Exercise data:
────────────────

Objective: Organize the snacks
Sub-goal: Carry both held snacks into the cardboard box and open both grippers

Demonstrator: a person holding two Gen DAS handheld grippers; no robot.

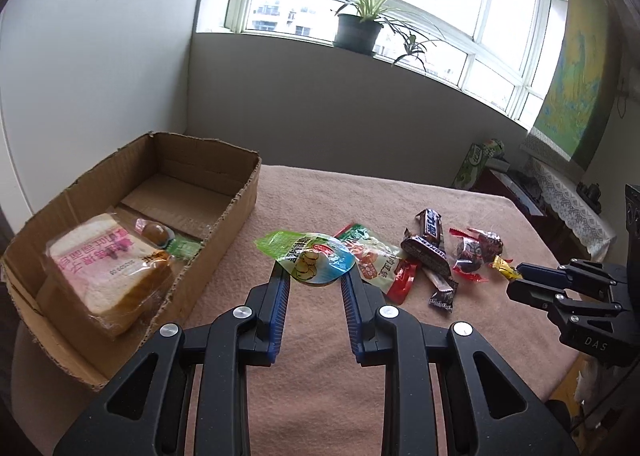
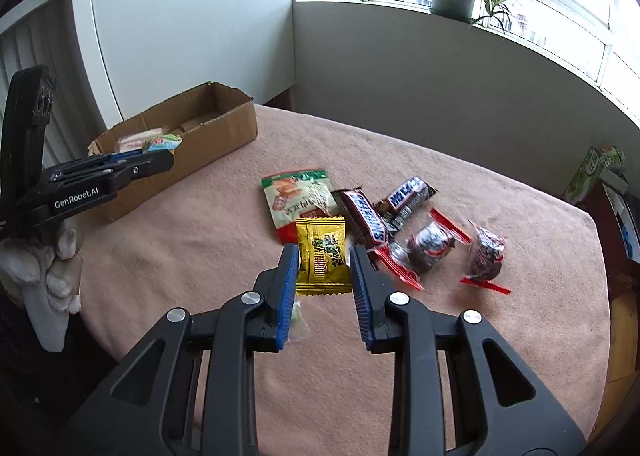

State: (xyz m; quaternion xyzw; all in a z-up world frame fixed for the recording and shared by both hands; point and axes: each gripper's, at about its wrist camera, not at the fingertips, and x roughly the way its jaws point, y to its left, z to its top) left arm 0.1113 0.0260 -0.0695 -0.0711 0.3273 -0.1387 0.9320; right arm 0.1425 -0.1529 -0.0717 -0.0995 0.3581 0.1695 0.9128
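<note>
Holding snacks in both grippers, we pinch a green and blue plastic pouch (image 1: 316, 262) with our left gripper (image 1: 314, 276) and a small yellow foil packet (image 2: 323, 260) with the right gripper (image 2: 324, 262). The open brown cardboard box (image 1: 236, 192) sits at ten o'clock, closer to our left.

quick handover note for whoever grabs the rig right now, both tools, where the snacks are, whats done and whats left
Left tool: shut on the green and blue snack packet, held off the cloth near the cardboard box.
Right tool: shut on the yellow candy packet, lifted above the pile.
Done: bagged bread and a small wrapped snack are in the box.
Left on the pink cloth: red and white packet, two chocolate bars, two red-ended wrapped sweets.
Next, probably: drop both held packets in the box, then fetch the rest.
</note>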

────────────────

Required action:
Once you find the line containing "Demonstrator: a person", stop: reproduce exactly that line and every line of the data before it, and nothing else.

Solution for this exercise:
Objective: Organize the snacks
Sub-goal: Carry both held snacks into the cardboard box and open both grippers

Demonstrator: a person holding two Gen DAS handheld grippers; no robot.

No further output remains for this exercise.